* What the task asks:
Where a line of the listing below holds "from", add it to the tally; give only the final number.

* Data segment:
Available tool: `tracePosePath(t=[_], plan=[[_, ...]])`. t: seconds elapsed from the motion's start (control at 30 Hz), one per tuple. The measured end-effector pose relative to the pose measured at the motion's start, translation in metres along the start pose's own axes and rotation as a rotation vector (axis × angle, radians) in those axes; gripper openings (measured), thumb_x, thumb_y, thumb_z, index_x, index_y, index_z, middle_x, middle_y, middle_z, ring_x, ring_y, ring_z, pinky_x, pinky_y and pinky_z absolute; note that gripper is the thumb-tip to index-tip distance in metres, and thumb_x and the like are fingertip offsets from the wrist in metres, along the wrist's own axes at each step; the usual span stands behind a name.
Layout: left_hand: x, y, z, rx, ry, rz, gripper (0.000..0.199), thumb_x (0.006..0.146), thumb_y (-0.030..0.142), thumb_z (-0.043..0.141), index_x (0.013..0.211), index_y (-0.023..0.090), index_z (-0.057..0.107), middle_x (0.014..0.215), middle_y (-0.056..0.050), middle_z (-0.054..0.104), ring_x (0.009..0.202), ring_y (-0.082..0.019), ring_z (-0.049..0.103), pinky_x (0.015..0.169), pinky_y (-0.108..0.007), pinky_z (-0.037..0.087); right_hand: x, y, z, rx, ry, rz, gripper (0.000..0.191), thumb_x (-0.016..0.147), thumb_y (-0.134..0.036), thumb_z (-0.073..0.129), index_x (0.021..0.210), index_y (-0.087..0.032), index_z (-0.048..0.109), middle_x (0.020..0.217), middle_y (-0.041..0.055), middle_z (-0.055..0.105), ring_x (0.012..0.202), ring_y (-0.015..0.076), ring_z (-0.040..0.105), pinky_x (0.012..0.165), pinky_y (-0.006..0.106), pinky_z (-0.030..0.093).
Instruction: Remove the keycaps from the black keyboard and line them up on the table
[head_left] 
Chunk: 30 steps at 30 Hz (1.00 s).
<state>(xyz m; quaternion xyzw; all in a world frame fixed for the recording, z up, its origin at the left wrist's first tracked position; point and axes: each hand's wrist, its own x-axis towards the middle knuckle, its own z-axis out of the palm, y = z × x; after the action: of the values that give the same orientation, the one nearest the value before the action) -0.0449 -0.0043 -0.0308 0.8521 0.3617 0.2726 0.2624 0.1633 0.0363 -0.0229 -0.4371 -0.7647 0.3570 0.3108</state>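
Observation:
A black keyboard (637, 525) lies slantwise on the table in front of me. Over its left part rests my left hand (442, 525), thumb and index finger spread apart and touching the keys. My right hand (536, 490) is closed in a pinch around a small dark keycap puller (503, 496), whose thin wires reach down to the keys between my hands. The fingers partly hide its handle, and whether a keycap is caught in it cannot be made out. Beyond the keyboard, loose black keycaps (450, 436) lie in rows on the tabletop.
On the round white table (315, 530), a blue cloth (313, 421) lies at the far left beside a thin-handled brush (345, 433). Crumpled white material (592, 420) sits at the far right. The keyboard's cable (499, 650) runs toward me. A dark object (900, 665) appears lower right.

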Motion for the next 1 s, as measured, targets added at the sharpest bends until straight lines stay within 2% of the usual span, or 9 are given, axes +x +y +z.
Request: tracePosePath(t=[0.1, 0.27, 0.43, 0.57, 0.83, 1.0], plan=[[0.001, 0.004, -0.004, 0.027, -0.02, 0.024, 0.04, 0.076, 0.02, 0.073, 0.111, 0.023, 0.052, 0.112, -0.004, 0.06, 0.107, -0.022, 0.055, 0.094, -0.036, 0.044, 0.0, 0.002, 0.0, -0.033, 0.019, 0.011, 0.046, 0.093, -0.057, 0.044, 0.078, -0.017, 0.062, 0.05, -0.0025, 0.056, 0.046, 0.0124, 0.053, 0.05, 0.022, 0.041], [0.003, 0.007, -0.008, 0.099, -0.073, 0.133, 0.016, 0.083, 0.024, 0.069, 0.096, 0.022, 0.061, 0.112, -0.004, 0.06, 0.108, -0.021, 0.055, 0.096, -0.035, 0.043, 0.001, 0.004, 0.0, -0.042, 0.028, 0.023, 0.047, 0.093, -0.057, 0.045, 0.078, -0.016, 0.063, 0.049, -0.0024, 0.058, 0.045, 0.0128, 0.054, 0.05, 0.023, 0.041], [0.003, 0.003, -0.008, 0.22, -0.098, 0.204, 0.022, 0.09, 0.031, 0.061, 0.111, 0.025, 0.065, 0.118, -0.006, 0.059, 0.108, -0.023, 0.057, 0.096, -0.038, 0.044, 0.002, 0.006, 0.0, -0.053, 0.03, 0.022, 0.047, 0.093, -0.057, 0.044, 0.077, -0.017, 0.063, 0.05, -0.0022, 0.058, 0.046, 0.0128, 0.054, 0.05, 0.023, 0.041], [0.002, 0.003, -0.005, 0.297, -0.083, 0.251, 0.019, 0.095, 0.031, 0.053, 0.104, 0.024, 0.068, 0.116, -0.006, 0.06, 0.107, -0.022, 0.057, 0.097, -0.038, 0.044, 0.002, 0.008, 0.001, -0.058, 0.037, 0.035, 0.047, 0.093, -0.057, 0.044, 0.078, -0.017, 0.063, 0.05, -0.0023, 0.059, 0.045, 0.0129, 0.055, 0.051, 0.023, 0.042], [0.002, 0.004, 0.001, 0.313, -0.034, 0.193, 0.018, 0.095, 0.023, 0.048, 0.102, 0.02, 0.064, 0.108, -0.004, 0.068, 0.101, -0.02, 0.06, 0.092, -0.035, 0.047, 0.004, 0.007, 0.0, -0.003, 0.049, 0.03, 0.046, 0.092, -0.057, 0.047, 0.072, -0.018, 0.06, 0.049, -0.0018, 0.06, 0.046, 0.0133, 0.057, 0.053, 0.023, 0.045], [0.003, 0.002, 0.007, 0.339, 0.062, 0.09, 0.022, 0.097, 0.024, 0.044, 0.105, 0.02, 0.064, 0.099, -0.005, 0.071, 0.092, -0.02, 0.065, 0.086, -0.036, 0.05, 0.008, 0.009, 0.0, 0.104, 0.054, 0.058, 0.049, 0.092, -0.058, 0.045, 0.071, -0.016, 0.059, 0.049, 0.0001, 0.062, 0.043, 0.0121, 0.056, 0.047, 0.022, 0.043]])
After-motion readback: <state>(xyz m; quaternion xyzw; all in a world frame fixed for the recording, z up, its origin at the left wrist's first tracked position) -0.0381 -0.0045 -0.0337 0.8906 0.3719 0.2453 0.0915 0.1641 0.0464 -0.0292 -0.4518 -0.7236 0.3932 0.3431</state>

* Solution:
2